During snowfall loose snow sticks to the underlying pavement, forming a hard crust that can be difficult to remove. In order to ensure good road traffic safety, winter maintenance personnel use several operations, such as mechanical removal and chemical altering, to keep snow plowable. One chemical, commonly applied on roads, is sodium chloride (salt). Recent studies establish that very small amounts of salt are sufficient to weaken compacted snow substantially, meaning that the mechanical properties of salted snow are different from dry snow. This change in the mechanical properties of salted snow, however, has not been considered when studying tire–pavement interaction in snowy conditions.

In an attempt to better understand salt snow as a material, this paper presents an experimental investigation of salted snow under uniaxial compression.
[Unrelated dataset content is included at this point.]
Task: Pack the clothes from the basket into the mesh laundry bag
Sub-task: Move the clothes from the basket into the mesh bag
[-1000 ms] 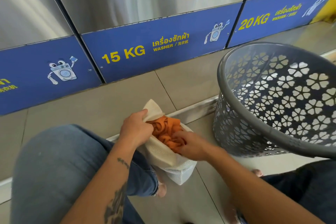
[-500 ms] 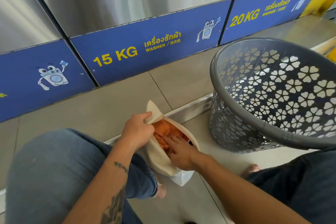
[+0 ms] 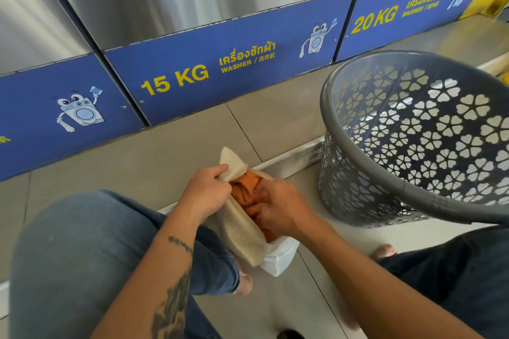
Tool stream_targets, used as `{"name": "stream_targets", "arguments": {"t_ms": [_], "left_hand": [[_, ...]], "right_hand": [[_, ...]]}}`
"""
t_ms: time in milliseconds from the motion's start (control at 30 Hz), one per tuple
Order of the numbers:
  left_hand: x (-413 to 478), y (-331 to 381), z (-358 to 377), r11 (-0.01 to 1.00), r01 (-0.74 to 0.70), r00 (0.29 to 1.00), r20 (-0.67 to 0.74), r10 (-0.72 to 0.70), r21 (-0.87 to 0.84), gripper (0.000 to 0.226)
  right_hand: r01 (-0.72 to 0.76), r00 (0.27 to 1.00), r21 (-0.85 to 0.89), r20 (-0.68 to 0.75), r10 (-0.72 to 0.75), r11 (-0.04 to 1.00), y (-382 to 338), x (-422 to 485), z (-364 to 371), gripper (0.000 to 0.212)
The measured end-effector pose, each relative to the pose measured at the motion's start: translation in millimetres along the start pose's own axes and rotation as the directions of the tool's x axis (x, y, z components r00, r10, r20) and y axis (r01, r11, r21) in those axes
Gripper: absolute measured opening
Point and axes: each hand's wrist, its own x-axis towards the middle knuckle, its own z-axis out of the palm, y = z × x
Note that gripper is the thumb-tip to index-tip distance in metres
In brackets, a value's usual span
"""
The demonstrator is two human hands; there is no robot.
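Note:
A cream mesh laundry bag (image 3: 242, 231) rests between my knees on the tiled floor, its mouth facing up. Orange clothing (image 3: 246, 187) fills the opening. My left hand (image 3: 205, 192) pinches the bag's far rim and holds it up. My right hand (image 3: 278, 208) has its fingers curled down into the orange clothing inside the bag's mouth. To the right stands the grey plastic basket (image 3: 355, 173) with flower-shaped cut-outs; the part of its inside that I see holds no clothes.
Steel washing machines with blue panels (image 3: 220, 71) marked 15 KG and 20 KG stand on a raised tiled step (image 3: 289, 157) straight ahead. My jeans-clad knees (image 3: 82, 250) flank the bag. A bare foot (image 3: 384, 250) shows under the basket's near side.
My right hand has curled and pushed deeper into the orange clothing, so less of it shows above the bag's rim. My left hand keeps its grip on the rim.

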Motion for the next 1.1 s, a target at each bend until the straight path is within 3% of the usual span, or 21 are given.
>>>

The study examines the density and the loss of mass of snow after compression for different solution contents and compression speeds.
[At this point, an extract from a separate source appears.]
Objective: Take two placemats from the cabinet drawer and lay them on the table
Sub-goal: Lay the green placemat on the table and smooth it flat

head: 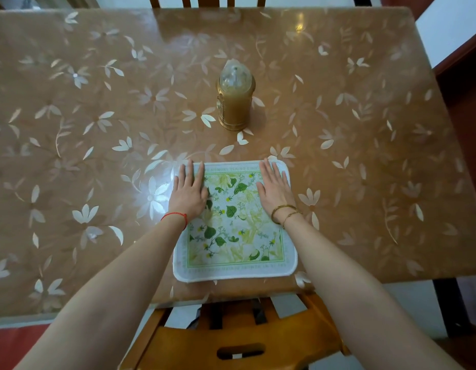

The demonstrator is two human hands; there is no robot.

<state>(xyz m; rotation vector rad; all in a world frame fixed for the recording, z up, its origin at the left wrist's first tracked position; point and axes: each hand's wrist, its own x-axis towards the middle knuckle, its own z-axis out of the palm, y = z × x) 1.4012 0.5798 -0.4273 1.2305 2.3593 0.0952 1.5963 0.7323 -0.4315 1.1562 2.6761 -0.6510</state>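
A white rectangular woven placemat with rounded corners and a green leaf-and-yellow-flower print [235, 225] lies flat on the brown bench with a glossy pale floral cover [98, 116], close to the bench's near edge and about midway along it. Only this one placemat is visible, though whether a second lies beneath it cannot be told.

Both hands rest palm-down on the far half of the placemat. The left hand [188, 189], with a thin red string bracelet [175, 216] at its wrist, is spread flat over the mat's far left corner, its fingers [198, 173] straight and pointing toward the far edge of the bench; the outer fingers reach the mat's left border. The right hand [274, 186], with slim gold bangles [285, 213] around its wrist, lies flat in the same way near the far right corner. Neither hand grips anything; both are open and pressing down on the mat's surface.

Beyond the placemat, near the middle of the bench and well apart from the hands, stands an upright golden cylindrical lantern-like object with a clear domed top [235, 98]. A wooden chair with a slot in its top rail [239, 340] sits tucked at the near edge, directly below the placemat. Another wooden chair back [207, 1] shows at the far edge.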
Samples of snow were mixed with sodium chloride solution at different liquid contents. The snow samples were then compressed by an MTS uniaxial compression machine, up to an applied load of approximately 2 bars, roughly corresponding to the pressure applied by a car. Applied forces and dry density were measured for each test after compression. Based on the results carried out in this study, we found that: Salted snow gets a higher density after compaction compared to dry snow, also flows easier than dry snow, giving a larger loss of mass during uniaxial compression. The dry density after compaction increases with compaction speed for dry snow but decreases with compaction speed for salted snow.

The effect of the solution on the compressibility and flowability of the material and its relevance for tire–pavement interaction are discussed.